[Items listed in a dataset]
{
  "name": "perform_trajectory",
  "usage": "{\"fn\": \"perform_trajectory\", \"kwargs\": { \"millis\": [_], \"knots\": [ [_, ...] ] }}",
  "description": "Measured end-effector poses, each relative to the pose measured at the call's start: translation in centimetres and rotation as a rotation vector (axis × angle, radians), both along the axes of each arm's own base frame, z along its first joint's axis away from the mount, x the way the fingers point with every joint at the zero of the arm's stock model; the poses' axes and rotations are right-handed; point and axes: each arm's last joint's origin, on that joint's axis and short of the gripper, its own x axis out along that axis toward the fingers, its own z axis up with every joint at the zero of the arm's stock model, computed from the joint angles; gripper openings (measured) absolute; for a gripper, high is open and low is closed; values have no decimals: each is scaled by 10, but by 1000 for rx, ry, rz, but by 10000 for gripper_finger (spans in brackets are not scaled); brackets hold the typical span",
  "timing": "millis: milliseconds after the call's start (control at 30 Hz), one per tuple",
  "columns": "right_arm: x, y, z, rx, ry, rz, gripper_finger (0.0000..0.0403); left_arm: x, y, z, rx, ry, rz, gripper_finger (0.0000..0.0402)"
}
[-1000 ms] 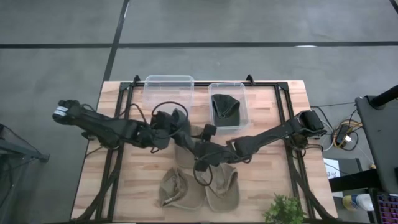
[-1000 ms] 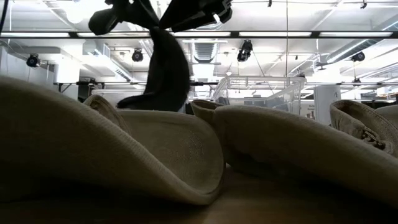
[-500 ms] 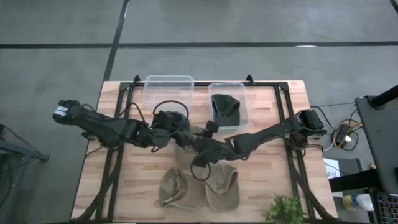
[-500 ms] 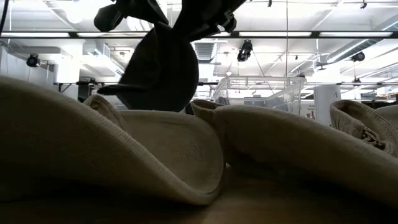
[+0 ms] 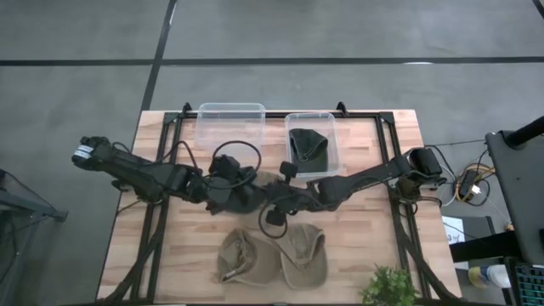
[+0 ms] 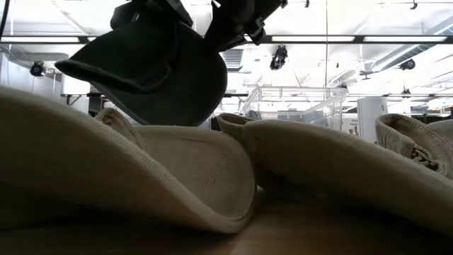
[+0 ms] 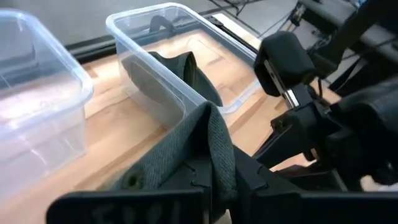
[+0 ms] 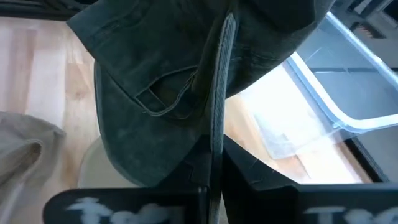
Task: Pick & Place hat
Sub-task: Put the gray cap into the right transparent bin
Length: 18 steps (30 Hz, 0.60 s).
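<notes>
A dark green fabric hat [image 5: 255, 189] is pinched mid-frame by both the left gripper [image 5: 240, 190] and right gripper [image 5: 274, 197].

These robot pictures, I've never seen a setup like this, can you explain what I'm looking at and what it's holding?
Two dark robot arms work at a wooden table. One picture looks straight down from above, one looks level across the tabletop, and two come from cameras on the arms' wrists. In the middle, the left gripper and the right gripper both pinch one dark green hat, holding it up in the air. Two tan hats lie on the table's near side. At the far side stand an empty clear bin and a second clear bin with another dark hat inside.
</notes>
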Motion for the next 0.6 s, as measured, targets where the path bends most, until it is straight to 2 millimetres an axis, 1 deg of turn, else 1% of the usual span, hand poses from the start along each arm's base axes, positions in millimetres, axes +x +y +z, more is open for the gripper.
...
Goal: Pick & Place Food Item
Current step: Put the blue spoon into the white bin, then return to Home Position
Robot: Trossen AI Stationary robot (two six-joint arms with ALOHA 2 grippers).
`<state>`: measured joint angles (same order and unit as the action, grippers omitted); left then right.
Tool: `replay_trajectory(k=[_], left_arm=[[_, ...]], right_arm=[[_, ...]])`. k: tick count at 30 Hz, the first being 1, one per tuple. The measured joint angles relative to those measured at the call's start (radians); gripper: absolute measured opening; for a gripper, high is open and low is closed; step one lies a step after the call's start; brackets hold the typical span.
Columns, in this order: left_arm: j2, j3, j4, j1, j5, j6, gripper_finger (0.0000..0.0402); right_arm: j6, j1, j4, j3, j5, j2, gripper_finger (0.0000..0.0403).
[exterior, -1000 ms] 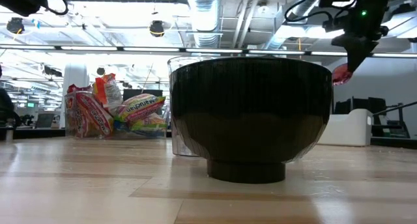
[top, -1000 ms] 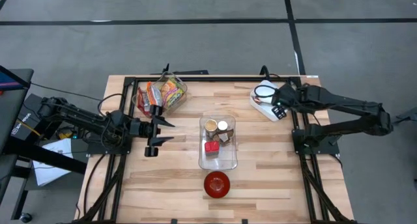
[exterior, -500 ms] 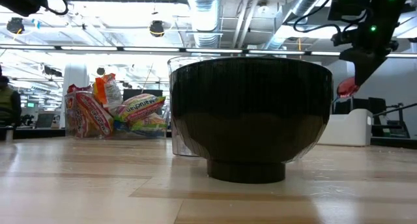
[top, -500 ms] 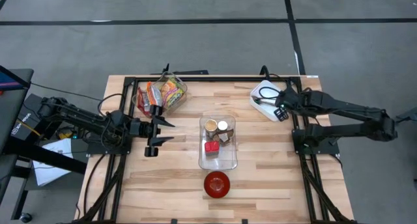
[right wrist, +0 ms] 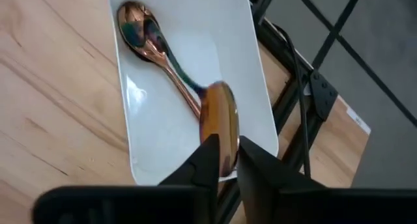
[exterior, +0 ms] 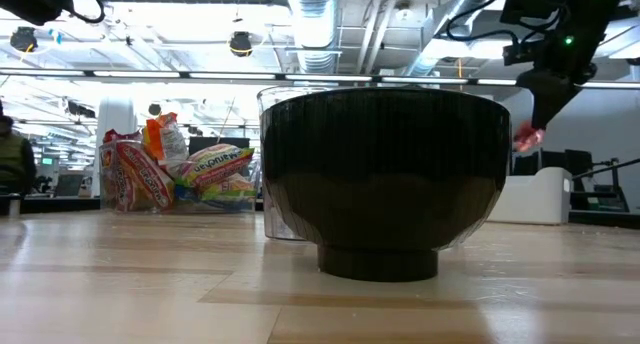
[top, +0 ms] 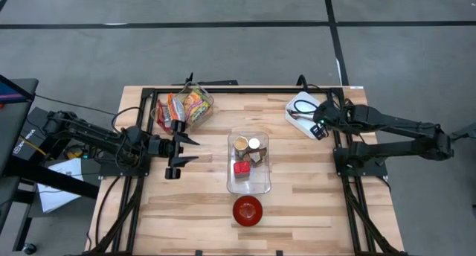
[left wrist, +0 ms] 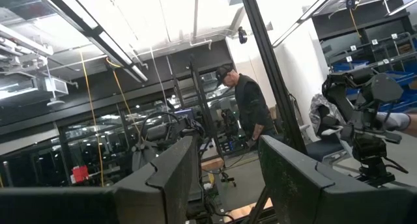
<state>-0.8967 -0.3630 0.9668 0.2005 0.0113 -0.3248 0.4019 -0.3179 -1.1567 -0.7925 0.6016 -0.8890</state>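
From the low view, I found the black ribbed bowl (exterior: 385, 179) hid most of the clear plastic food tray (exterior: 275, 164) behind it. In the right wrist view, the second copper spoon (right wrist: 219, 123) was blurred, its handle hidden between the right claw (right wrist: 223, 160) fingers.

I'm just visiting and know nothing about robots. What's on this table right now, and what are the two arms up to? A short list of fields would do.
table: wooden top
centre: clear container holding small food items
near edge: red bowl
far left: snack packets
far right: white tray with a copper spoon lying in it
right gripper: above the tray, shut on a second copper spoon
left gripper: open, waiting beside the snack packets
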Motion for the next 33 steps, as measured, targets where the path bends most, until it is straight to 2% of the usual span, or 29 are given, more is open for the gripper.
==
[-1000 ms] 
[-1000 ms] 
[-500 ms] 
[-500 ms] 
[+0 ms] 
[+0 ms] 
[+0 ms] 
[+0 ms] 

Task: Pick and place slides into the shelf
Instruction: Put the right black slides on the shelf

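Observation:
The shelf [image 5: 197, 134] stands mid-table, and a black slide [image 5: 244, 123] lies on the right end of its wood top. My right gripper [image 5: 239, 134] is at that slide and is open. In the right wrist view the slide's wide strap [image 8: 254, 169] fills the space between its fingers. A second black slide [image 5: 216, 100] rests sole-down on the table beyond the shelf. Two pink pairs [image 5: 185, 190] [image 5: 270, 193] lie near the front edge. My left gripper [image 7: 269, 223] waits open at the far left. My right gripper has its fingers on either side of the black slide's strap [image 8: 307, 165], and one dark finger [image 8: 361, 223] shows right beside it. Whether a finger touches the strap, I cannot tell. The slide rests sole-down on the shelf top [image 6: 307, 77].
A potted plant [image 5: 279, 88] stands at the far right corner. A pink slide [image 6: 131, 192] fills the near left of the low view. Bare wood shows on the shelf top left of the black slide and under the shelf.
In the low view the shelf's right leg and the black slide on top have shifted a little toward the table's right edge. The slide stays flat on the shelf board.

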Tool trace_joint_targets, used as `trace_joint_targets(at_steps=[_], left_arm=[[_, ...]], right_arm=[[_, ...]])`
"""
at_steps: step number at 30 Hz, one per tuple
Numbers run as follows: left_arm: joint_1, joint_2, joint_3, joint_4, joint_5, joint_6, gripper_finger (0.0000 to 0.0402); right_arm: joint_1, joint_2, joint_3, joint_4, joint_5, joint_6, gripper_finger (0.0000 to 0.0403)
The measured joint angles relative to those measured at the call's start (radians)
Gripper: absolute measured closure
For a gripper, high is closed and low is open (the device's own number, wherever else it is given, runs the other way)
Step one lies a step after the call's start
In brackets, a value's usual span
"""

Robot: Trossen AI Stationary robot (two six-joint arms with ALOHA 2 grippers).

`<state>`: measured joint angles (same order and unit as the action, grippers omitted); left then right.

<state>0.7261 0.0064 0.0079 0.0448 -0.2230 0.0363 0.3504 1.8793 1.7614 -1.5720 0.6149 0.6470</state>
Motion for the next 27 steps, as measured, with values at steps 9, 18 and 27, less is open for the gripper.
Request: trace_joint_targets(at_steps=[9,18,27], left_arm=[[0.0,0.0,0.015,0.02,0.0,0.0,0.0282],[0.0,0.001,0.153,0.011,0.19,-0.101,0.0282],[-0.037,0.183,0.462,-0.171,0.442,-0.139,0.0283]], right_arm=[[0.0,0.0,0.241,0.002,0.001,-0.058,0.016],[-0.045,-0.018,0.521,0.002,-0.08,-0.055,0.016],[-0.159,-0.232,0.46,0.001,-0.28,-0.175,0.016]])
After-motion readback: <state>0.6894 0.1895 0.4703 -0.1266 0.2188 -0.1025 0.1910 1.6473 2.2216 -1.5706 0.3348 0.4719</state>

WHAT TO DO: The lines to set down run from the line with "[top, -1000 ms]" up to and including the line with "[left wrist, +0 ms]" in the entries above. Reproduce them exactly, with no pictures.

OUTPUT BELOW:
[top, -1000 ms] 
[exterior, -500 ms] 
[top, -500 ms] 
[right wrist, +0 ms] 
[exterior, +0 ms] 
[top, +0 ms] 
[left wrist, +0 ms] 

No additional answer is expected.